• **About this exercise**: Give again, word for word, every line below from the one that has "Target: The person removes" through the one that has "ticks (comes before", both included, and no others.

• **Provided entries**:
-- Opening Marker --

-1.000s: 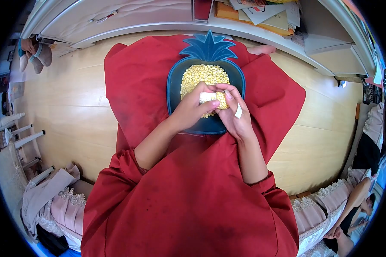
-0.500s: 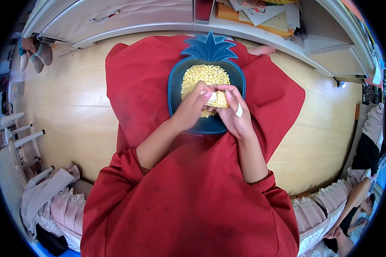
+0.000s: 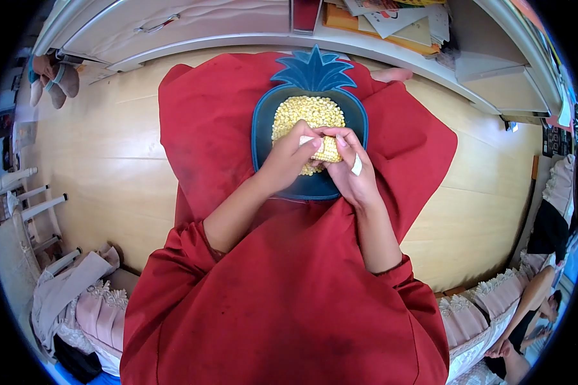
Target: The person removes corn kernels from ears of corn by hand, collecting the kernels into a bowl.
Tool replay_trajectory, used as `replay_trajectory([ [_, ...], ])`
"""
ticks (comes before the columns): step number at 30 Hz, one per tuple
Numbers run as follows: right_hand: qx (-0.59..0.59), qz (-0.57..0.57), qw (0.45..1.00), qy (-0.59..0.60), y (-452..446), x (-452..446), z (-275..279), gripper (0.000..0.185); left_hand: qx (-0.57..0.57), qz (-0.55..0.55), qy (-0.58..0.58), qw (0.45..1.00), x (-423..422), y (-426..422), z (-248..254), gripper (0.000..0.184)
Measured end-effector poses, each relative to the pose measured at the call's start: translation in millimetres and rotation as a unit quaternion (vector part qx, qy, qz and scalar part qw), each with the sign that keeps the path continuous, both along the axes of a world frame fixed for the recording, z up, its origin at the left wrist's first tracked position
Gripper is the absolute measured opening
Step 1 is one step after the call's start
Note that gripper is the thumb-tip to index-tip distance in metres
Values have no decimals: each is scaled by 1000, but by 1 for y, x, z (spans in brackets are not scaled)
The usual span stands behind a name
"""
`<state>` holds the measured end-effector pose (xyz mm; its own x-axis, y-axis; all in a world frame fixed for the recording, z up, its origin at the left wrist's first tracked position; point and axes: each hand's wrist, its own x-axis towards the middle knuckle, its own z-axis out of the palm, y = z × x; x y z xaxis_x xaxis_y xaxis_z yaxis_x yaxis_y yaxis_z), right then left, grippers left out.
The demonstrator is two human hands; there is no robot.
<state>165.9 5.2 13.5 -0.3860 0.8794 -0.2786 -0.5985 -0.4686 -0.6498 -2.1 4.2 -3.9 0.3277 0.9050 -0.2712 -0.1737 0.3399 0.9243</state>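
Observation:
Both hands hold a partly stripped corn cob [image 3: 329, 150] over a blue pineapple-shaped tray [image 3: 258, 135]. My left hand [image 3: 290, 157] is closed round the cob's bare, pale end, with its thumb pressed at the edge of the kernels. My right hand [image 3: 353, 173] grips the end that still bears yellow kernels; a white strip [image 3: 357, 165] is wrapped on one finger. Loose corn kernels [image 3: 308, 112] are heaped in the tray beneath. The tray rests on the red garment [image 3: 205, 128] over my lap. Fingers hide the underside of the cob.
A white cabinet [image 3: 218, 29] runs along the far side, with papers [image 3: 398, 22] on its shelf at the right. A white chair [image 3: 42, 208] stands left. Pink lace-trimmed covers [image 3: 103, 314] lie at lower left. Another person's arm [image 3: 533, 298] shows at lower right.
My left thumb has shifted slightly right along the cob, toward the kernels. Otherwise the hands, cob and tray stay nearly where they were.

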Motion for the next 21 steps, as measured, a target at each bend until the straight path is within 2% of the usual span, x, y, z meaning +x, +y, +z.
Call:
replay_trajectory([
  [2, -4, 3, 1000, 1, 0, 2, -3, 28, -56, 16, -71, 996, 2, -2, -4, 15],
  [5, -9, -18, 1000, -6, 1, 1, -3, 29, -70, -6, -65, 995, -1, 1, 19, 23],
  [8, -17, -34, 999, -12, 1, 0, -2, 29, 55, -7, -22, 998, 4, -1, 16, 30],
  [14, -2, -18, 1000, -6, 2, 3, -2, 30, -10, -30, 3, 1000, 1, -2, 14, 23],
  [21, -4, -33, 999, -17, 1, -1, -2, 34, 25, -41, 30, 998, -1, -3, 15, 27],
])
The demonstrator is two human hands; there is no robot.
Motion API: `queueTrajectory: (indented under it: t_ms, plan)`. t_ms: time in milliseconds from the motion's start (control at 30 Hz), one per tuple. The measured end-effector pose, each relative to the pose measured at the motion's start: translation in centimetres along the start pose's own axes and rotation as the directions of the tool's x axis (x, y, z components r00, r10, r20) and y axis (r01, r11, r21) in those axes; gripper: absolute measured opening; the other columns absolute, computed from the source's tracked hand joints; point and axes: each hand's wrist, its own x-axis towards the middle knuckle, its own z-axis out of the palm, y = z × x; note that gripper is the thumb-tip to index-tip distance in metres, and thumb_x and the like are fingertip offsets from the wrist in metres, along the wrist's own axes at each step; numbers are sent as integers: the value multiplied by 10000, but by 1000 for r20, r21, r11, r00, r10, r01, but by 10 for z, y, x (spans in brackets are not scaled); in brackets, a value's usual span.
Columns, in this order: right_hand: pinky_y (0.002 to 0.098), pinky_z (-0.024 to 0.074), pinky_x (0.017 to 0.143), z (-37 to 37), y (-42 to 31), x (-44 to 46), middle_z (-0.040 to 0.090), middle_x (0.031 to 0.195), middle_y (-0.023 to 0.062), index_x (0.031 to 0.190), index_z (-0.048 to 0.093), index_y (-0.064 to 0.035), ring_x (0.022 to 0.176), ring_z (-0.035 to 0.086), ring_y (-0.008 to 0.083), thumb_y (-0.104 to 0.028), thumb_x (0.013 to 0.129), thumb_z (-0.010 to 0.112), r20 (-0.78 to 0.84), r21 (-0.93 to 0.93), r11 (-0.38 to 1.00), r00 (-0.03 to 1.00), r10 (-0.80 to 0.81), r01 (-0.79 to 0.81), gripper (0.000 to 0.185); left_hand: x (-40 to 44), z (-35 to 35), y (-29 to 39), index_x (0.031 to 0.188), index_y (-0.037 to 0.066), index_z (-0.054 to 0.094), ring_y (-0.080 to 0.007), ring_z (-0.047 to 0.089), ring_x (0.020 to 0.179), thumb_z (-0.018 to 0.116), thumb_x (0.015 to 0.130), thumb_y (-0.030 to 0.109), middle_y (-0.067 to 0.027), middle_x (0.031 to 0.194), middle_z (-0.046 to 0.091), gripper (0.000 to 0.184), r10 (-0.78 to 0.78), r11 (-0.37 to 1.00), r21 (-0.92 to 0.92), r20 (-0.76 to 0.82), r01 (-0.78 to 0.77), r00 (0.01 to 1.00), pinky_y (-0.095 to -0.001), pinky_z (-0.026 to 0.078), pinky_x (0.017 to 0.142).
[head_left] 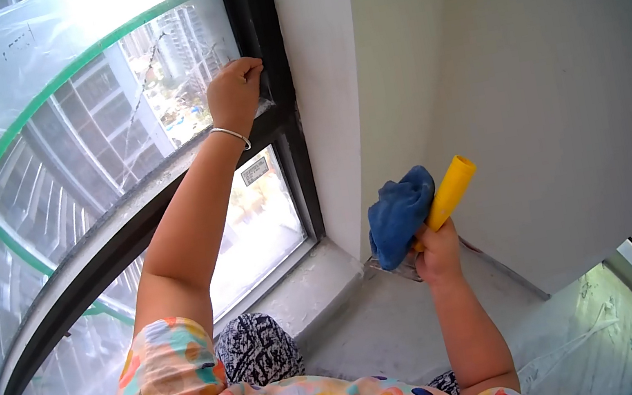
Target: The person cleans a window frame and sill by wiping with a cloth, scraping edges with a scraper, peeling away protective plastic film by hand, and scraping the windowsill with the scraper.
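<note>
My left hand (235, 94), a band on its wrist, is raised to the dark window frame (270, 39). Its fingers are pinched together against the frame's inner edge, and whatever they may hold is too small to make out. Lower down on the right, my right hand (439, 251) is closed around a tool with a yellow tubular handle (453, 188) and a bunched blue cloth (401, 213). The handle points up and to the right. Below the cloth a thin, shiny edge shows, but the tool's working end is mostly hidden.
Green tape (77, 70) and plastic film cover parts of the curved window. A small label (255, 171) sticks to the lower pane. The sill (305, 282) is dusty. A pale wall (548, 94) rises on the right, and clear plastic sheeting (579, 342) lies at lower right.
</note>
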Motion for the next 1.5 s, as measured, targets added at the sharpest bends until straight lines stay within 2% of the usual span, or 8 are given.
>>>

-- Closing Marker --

• **Final answer**:
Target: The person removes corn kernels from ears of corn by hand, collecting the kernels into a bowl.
Tool replay_trajectory, used as `replay_trajectory([ [_, ...], ])`
"""
ticks (comes before the columns): step number at 30 Hz, one per tuple

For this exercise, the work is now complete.